Rabu, 03 April 2013

LEPTOSPIROSIS PADA SAPI






Leptospirosis

Leptospirosis merupakan penyakit infeksi yang bersifat umum pada berbagai spesies hewan peliharaan, ditemukan juga pada berbagai hewan liar, terutama pada binatang pengerat, yang biasanya berlaku sebagai hewan pembawa penyakit, merupakan penyakit bersifat zoonosis. Disebabkan oleh leptospira interrogans dengan berbagai serotype.
            Pada sapi, serovar yang paling banyak menyerang adalah dari tipe L. Pomona dan L. hardjo, dengan akibat yang bermacam-macam. Penyakit yang ditimbulkan oleh L. Pomona dapat berlangsung akut, subakut dan kronik.
Gejala yang dapat diamati pada tipe akut adalah berupa sepsis yang berat, adanya demam yang tinggi ( sampai dengan 410 C), gejala seperti anoreksia dan kelesuan. Tipe subakut biasanya lebih ringan, demam yang ditimbulkan tidak terlalu tinggi, anoreksia, kelesuan juga tidak ditemukan. Pada hewan-hewan betina yang sedang dalam masa bunting dapat ngalami keguguran setelah beberapa minggu. Sedangkan hewan yang sedang dalam masa produksi akan mengalami penurunan air susu secara mendadak dan mencolok. Air susu yang keluar dapat juga tercampur dengan darah ataupun berwarna kuning. Sedangkan pada penyakit yang kronis Penyakit kronik gejala yang timbul lebih ringan dibandingkan dengan bentuk-beentuk yang lain. Keguguran atau keluron dapat terjadi pada trimester kedua atau separoh dari masa kebuntingan. Meskipun tanpa disertai dengan gejala klinis, namun penderita bersifat sero-positif dalam pemeriksaan serologik.
Patogenesis dari Leptospirosis diawali dengan Lepstospira yang memasuki tubuh melalui selaput lendir, luka-luka pada kulit yang menjadi lebih lunak karena terkena air. Selanjutnya kuman tersebut akan terbawa ke berbagai bagian tubuh dan akan memperbanyak diri di hati, ginjal, kelenjar susu dan otak.organisme tersebut dapat ditemukan di dalam maupun di luar jaringan yang terkena. Pada beberapa hari setelah infeksi dapat ditemukan adanya fase leptospiremia (biasanya terjadi pada minggu pertama). Beberapa serovar akan menghasilkan endotoksin, sedangkan serovar yang lain akan menghasilkan hemolisin, yang berguna untuk merusak dinding kapiler darah hewan penderita. Pada reaksi yang berkepanjangan reaksi imunologik dapat timbul dan memperparah kerusakan jaringan. Kematian penderita leptospirosis karena adanya septisemia, anemia hemolitika, kerusakan hati beratnya penderitaan akan bervariasi tergantung dari umur dan spesies hewan penderita, serta jenis kuman leptospira itu sendiri.

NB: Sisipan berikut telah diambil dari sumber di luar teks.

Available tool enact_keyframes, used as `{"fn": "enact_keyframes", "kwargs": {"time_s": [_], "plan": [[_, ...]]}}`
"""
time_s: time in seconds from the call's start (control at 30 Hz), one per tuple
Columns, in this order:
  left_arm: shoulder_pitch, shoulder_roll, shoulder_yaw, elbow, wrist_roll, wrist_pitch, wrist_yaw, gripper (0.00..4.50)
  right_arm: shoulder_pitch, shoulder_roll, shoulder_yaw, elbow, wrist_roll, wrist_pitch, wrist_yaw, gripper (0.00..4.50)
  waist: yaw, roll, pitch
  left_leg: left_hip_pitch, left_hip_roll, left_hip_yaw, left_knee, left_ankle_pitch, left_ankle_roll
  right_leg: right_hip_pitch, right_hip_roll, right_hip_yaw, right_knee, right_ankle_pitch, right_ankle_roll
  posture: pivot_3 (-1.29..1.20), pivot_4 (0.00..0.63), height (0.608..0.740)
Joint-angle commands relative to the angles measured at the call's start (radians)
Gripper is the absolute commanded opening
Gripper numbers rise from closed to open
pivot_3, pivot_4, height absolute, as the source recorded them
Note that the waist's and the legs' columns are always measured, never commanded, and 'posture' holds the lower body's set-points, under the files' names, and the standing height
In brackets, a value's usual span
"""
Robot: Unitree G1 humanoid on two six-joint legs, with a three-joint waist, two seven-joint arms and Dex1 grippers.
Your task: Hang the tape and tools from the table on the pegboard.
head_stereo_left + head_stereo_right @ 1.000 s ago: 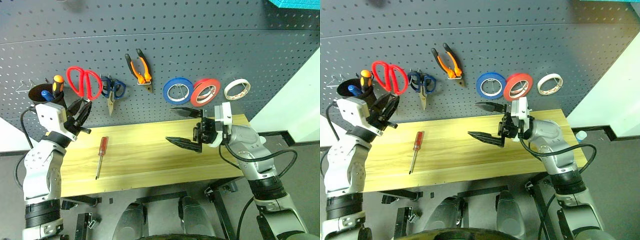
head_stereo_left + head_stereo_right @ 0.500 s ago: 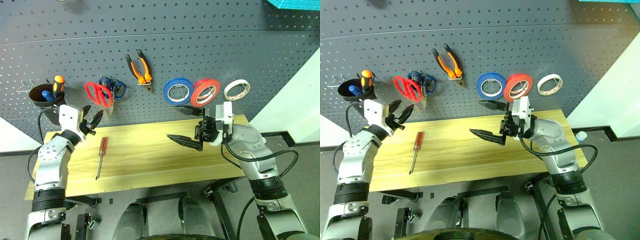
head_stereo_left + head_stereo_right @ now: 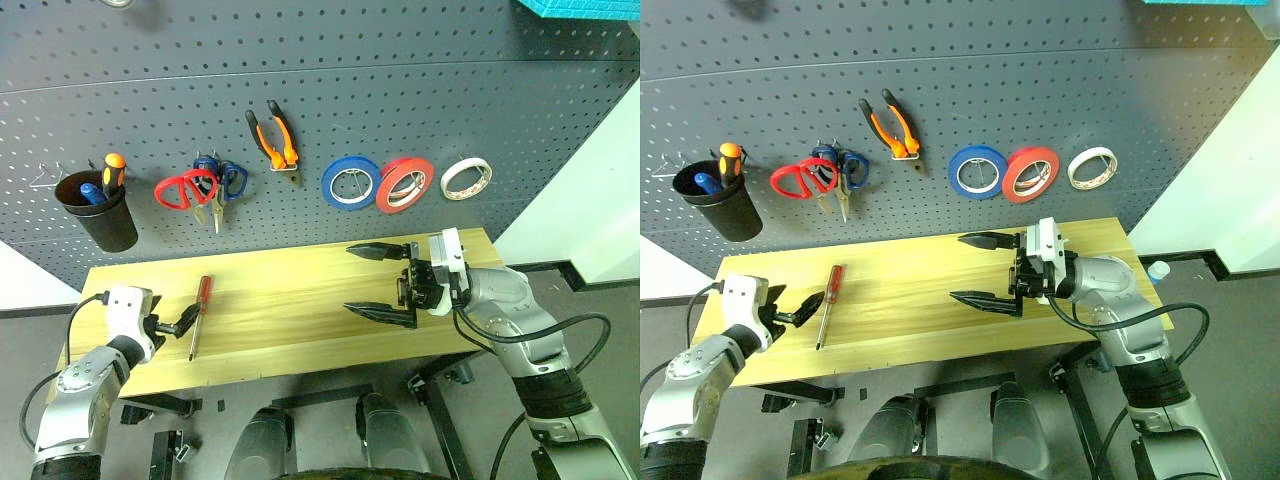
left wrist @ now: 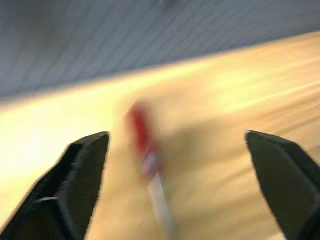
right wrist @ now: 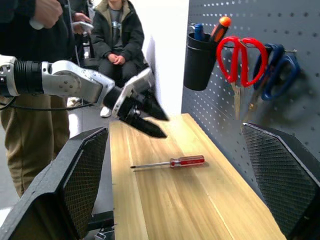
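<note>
A slim red-handled screwdriver (image 3: 201,314) lies on the light wood table (image 3: 300,330). My left gripper (image 3: 180,322) is low over the table's left end, open, just left of the screwdriver and holding nothing. In the left wrist view the screwdriver (image 4: 144,147) lies ahead between the spread fingers (image 4: 82,165). On the pegboard (image 3: 400,90) hang the red scissors (image 3: 183,190), the orange-and-black pliers (image 3: 273,138) and the whitish tape (image 3: 466,178). My right gripper (image 3: 352,278) hovers open and empty over the table's right half, pointing left.
Blue scissors (image 3: 224,180) hang against the red ones. A blue roll (image 3: 350,182) and a red roll (image 3: 405,185) hang left of the tape. A black cup (image 3: 97,212) holds an orange-handled screwdriver (image 3: 113,169). People (image 5: 117,35) are beyond the table's left end.
My left gripper opened and let go of the red scissors, which now hang on the pegboard, then dropped to the table beside the screwdriver. My right gripper sank slightly.
</note>
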Motion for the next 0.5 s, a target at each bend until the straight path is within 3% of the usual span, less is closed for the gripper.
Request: {"fn": "enact_keyframes", "kwargs": {"time_s": [0.03,0.2,0.5], "plan": [[-0.104,-0.035,0.006,0.017,0.015,0.219,0.177,4.49,-0.012,0.008,-0.003,0.001,-0.012,-0.024,0.008,4.50,0.005,0.000,0.000,0.002,0.000,0.000,0.000,0.000,0.000,0.002,0.000,0.000,0.000,0.000,0.000,0.01,0.113,0.740],[-0.279,-0.054,-0.042,0.167,0.065,0.345,0.257,4.49,-0.014,0.020,0.001,0.003,-0.024,-0.024,0.007,4.50,0.009,-0.001,0.000,0.005,0.000,-0.001,-0.001,0.000,0.000,0.005,0.000,-0.001,-0.001,0.002,0.004,0.00,0.113,0.740],[-0.577,-0.029,-0.080,0.641,0.134,0.274,0.226,4.49,0.018,0.013,-0.017,-0.022,-0.030,-0.026,-0.014,4.50,0.013,-0.001,0.000,0.003,0.000,-0.001,-0.003,0.000,0.000,0.003,0.000,-0.001,-0.002,0.001,0.005,-0.03,0.116,0.740]]}}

            Pengobatan yang dilakukan secara dini dapat mencegah kerusakan jaringan ginjal dan hati yang sifatnya permanen. Setelah gejala klinis terlihat, sebaiknya secepat mungkin diberikan suntikan streptomisin maupun oksitetrasiklin. Untuk mengeliminasi leptospirosis dari kandung kemih penderita dapat digunakan streptomisin dosis tinggi, 25 mg/kgBB, dengan aplikasi pemberian secara intramuskuler.

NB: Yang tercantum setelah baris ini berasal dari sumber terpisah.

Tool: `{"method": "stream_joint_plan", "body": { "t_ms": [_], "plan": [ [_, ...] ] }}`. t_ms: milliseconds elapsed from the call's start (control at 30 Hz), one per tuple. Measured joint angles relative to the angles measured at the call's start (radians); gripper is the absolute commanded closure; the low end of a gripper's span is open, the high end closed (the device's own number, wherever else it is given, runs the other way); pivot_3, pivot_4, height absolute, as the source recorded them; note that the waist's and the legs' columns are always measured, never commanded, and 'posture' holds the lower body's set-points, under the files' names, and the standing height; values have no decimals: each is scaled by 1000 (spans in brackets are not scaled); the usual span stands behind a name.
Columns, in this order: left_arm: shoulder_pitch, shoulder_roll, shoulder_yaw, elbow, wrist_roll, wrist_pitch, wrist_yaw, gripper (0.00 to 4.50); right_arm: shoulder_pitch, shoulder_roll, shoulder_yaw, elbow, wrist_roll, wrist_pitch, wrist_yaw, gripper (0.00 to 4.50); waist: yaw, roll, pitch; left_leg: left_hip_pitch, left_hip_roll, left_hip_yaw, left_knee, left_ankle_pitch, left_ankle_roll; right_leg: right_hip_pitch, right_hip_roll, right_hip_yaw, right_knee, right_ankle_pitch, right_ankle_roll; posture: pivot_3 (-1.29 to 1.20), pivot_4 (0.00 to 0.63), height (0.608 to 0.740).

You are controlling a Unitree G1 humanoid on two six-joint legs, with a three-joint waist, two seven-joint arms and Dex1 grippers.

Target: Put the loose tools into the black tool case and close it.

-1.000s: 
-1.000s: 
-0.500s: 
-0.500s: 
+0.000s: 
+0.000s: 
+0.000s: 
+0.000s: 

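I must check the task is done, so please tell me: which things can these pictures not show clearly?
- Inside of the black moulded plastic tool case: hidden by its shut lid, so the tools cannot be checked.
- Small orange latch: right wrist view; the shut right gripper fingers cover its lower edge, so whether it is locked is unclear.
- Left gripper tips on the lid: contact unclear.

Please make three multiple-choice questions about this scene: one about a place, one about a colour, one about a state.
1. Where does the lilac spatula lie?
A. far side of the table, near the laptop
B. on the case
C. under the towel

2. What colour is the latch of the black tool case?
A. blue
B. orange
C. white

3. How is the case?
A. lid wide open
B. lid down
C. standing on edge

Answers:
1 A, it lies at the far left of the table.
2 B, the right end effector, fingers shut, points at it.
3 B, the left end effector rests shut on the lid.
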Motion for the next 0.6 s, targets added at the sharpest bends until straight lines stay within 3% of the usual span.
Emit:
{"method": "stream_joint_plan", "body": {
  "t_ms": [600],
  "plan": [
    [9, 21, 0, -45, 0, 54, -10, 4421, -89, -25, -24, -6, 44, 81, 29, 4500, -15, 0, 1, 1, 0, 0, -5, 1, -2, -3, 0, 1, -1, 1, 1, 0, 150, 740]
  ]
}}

Untuk mencegah kematian pada ternak yang disebabkan oleh terjadinya sepsis, dapat diberikan suntikan penicillin ataupun eritromisin. Akan tetapi ada juga yang melaporkan bahwa kedua obat tersebut kurang efektif terhadap radang ginjal kronik dan leptospiremia yang disebabkan oleh leptospirosis.